The STUFF function helps us with this problem. The first three parameters work just like the ones in the SUBSTRING function. But instead of returning that substring, the STUFF function replaces it with the value passed in as fourth parameter and then returns the complete string.

Putting it all together

The last step is to do this all inside a GROUP BY query. For that we have to use the CROSS APPLY functionality to create the column list for each group value in a correlated sub-query.
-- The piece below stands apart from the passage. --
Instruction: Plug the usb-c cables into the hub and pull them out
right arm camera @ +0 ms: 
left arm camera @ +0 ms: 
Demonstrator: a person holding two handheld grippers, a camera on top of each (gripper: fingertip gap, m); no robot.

Putting this all together looks like this:

SELECT  t.name AS TblName ,
        i.name AS IdxName ,
        Columns.List AS Columns
FROM    sys.tables t
        JOIN sys.indexes i ON i.object_id = t.object_id
        CROSS APPLY ( SELECT    STUFF((SELECT   ', ' + c.name
                                                + CASE WHEN ic.is_descending_key = 1
                                                       THEN ' DESC'
                                                       ELSE ''
                                                  END
                                       FROM     sys.index_columns ic
                                                JOIN sys.columns c ON ic.object_id = c.object_id
                                                              AND ic.column_id = c.column_id
                                       WHERE    i.object_id = ic.object_id
                                                AND i.index_id = ic.index_id
                                       ORDER BY ic.index_column_id
                                       FOR   XML PATH('') ,
                                          TYPE
                                      ).value('.', 'NVARCHAR(MAX)')
                                      , 1, 2, ''
                                     )
                    ) Columns ( List ) ;

This query returns the table name, the index name and a comma separated list of all columns for each index in the database. It also marks descending columns with the DESC keyword. What it does not do is separate out included columns. I'll leave that as an exercise for the reader.

1) One method that relies on undocumented behavior would be to continually add to a single variable within a single multirow select.